Bioconductor version 3.3 (BiocInstaller 1.21.4), ?biocLite for help
starting worker localhost:11557

Ah, the trace command gives me someplace to start. At least, it puts me down into SSH land. I will study the R scripts to see if they are doing port forwarding or fancy SSH stuff.

From a fresh invocation of R:

if (!("BiocParallel") %in% .packages())
+   library("BiocParallel") # implied & necessary, not in text
>
> trace(system, quote(print(command)))
Tracing function "system" in package "base"
[1] "system"
> bpstart(SnowParam(c("localhost", "jumbo.local")
+ )
+ )
Tracing system(cmd, wait = FALSE) on entry
[1] "/usr/lib/R/bin/Rscript /home/lee/R/i686-pc-linux-gnu-library/3.2/BiocParallel/snow/RSOCKnode.R MASTER=localhost PORT=11120 OUT=/dev/null SNOWLIB=/home/lee/R/i686-pc-linux-gnu-library/3.2/BiocParallel"
starting worker localhost:11120
Tracing system(cmd, wait = FALSE) on entry
[1] "ssh -l lee YYY.local /usr/lib/R/bin/Rscript /home/lee/R/i686-pc-linux-gnu-library/3.2/BiocParallel/snow/RSOCKnode.R MASTER=XXX PORT=11120 OUT=/dev/null SNOWLIB=/home/lee/R/i686-pc-linux-gnu-library/3.2/BiocParallel"
starting worker XXX:11120
Error in socketConnection(master, port = port, blocking = TRUE, open = "a+b") :
cannot open the connection
Calls: local ... eval -> <Anonymous> -> <Anonymous> -> socketConnection
In socketConnection(master, port = port, blocking = TRUE, open = "a+b") :
XXX:11120 cannot be opened
Execution halted

I just checked that a simple "ssh -l lee YYY.local" works.

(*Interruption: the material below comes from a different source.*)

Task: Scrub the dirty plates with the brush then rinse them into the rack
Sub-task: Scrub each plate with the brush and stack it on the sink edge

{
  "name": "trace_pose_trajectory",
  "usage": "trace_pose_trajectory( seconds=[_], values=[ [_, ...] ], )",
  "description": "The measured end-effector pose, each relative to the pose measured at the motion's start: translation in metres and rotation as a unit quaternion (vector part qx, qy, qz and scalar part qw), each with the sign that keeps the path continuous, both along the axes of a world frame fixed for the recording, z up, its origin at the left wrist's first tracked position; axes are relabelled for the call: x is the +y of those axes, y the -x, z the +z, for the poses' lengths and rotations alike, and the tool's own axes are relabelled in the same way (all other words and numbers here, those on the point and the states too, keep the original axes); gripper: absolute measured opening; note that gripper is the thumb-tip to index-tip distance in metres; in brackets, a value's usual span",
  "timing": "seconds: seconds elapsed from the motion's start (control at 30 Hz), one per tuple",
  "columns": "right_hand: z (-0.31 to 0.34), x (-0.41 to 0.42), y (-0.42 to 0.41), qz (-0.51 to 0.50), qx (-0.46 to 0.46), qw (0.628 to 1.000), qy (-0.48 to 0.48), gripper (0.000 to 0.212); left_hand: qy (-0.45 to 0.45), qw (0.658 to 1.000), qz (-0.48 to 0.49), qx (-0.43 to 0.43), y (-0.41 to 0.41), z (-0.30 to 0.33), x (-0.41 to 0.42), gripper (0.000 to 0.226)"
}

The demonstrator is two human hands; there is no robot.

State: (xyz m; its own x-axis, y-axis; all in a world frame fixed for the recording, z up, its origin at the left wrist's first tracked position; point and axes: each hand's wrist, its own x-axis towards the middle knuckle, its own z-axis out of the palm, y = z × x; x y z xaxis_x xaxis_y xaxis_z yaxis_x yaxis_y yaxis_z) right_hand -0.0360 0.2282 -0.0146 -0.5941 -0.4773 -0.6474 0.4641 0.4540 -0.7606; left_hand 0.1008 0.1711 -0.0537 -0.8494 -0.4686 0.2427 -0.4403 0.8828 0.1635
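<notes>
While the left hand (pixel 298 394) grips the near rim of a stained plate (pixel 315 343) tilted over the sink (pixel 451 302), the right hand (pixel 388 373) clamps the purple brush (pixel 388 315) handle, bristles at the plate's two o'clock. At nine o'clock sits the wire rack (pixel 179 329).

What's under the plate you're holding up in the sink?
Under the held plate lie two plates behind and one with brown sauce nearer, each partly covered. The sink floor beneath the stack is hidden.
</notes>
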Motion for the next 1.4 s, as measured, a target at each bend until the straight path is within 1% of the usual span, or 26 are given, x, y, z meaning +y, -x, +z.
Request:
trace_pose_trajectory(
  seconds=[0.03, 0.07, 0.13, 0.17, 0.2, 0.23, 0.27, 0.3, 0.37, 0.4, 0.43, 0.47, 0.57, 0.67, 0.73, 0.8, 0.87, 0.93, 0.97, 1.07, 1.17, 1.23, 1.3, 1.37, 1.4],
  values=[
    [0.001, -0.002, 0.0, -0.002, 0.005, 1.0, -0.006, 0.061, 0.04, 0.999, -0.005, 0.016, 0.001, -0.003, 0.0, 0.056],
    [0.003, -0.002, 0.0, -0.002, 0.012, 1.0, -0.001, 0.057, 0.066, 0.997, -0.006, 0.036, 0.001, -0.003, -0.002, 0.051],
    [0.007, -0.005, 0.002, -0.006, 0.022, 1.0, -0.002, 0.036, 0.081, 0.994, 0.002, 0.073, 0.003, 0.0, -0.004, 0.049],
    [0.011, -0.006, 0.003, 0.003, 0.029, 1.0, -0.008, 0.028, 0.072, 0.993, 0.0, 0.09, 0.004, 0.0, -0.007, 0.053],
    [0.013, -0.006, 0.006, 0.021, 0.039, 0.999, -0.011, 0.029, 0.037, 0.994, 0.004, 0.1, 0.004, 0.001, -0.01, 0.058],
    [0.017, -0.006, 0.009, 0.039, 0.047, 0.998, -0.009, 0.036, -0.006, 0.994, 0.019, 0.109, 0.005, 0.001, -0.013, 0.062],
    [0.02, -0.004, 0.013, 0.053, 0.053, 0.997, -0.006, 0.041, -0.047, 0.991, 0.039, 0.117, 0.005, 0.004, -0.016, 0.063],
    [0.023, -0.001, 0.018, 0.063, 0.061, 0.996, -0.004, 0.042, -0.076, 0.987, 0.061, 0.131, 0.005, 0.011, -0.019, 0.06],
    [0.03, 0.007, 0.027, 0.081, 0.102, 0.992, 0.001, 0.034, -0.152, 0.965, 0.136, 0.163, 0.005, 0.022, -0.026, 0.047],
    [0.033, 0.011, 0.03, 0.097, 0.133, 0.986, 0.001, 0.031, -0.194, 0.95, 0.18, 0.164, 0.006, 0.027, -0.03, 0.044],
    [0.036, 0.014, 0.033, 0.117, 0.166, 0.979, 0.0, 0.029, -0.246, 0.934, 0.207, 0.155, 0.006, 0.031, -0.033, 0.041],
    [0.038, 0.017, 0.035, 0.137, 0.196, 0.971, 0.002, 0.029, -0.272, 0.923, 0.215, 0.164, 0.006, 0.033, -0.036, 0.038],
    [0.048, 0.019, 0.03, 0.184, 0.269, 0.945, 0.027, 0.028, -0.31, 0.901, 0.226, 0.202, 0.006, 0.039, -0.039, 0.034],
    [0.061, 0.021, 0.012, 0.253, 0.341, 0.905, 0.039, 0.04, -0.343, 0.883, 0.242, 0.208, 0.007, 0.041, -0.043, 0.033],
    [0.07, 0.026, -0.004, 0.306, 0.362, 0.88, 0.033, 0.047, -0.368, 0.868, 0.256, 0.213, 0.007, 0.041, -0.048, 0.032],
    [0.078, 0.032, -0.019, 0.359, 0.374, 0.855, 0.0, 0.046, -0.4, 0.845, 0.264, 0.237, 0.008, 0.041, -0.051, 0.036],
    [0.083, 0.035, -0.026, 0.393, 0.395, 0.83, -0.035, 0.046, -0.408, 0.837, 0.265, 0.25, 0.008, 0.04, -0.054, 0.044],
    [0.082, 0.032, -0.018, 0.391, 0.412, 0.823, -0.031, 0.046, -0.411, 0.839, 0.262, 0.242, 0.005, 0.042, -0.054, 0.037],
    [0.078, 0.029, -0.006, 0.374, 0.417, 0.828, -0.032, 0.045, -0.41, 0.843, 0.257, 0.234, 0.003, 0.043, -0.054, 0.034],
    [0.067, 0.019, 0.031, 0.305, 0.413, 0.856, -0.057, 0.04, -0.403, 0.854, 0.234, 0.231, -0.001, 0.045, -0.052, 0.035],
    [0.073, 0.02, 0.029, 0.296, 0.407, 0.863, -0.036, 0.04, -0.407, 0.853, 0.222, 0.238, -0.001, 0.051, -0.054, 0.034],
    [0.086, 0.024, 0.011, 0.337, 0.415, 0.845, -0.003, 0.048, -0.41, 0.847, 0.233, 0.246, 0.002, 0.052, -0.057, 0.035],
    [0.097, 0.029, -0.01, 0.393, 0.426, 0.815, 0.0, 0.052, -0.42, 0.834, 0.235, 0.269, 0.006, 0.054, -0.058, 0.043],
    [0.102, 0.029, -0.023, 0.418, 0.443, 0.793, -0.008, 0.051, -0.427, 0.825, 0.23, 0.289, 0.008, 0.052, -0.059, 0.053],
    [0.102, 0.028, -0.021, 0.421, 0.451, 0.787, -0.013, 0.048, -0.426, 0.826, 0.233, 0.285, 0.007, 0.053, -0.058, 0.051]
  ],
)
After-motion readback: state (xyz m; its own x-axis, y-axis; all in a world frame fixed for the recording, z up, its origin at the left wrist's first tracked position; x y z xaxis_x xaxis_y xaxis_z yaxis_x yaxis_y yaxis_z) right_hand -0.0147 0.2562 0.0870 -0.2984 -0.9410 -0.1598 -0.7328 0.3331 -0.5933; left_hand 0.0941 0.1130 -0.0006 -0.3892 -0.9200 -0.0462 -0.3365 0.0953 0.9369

Now to add more parameters... I will probably change the OUT= to try to capture any error message.

Again, thank you for progress to date.



I may have a clue.  On XXX, Rscript is in /usr/bin/Rscript. The ssh command expects it in /usr/lib/R/bin/Rscript. I will check node YYY, but I expect it to have the same setup. I need to go off line for a while, but will report back. (Both nodes are Ubuntu 15.10, using Ubuntu .deb packages).

Following the docs for the ... argument to SnowParam(), you're lead to ?parallel::makeCluster, where there are options such as port, master, and rscript.

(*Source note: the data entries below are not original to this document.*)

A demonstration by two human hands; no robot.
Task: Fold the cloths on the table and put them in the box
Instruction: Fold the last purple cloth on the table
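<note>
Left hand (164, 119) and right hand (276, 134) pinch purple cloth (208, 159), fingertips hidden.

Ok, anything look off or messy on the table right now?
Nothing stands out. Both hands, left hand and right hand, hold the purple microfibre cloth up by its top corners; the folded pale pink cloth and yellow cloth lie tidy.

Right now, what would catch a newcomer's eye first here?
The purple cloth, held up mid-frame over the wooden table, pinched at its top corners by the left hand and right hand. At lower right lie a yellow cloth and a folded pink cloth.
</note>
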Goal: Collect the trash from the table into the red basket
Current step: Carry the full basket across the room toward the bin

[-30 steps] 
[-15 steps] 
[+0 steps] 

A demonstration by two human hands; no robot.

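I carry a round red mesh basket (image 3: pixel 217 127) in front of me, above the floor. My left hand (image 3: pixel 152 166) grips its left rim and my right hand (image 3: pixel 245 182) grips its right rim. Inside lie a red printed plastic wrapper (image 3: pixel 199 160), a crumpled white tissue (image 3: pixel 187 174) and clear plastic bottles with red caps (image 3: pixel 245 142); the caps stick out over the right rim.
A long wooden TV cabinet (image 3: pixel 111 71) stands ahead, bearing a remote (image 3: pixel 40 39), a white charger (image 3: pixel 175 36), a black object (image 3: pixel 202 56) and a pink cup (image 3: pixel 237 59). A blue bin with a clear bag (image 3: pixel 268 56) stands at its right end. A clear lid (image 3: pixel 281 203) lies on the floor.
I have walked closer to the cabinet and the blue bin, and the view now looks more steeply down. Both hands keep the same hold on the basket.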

[ 2016-03-25 21:36 -0400 Post was blocked because I exceeded my max allowed
posts per 6 hours.]

Progress....

1) The location of the Rscript turned out to be a non-issue. On Ubuntu 15.10 (and probably other versions), /usr/bin/Rscript is a full copy (not link) of /usr/lib/R/bin/Rscript.  An ssh command can execute either with a lightweight ~/echo.R file.

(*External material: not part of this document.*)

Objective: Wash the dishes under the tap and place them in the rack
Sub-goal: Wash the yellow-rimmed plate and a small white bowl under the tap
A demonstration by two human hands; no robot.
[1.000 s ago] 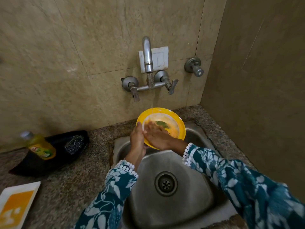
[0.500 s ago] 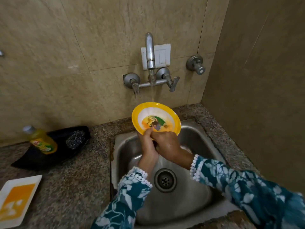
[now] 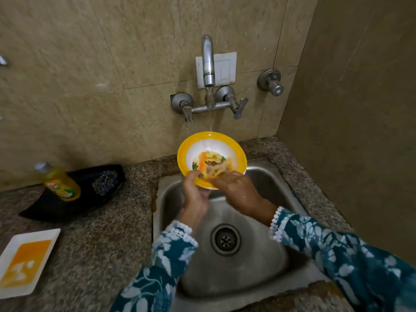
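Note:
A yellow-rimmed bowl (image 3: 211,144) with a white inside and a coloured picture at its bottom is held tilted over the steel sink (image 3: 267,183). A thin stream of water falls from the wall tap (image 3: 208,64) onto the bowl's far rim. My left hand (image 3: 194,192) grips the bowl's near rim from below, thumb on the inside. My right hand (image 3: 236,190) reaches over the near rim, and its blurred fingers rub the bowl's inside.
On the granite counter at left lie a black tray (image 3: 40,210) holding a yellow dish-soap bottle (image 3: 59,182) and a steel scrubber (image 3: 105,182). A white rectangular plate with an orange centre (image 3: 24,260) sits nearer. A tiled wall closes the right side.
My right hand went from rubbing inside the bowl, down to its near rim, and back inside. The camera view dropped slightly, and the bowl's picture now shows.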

2) The line in the log above: starting worker XXX:11120

appears to be misdirection. That line of code is, I believe, really executing on the remote YYY, where it is attempting to connect back to the master on XXX:11120. I edited my local copy of ~/R/mumble/3.2/BiocParallel/snow/RSOCKnodeR to help me trace the flow:

# 2016-03-25 Lee T. debug code

thisNode <- system("hostname", intern = TRUE)
message("worker on node ", thisNode,
" connecting back to master ", master, ":", port)

That debug code is a bit expensive because of the system() call. There is
probably a faster way to get the local IP address to which inbound
socket connected. It was good enough for debug purposes. Production

[ 2016-03-25 21:36 -0400 Post was blocked because I exceeded my max allowed
posts per 6 hours.]

OK, I think I have identified the problem. The key is in the
trace above:

[1] "ssh -l lee YYY.local /usr/lib/R/bin/Rscript /home/lee/R/i686-pc-linux-gnu-library/3.2/BiocParallel/snow/RSOCKnode.R MASTER=XXX PORT=11120 OUT=/dev/null SNOWLIB=/home/lee/R/i686-pc-linux-gnu-library/3.2/BiocParallel"

Note the MASTER=XXX line. It says XXX, not XXX.local. One can argue that BiocParallel should be using a Fully Qualified Domain Name (FQDN) because there
is no guarantee that the MASTER and Workers will be in the same domain.
That is, that XXX will mean the same thing to each of the MASTER & Workers.

A more robust approach would be to send the character representation of
the IPv4 (or IPv6) address of the interface on which the master will be
listening.  Agreed, this causes _ugly_ human printout. There are a
whole raft of name-to-address-and-back discussions in the network sphere.
As of the time that I left that field, nobody had come up with a good
solution. IP address was the least worst.

As described in ?parallel::makeCluster suggested above, even changing
master to send its IP address will only work if that ip is accessible
from the workers. That is, they may have a firewall between them or
be on different private subnets.

Sending the IP is probably a "reduction in strength" fix, reducing but
not eliminating the most common pain.  The private subnet, etc. problems
are probably a "sanity testing your configuration" doc fix paragraph.

When I changed my SockParam() call to specify master="N.N.N.N" where
N.N.N.N is the IP for my master node, everything in the example
worked as expected: Out of the 4 expected replies, 2 came from XXX and 2 from
YYY.

As I time becomes available, I will try a second remote node.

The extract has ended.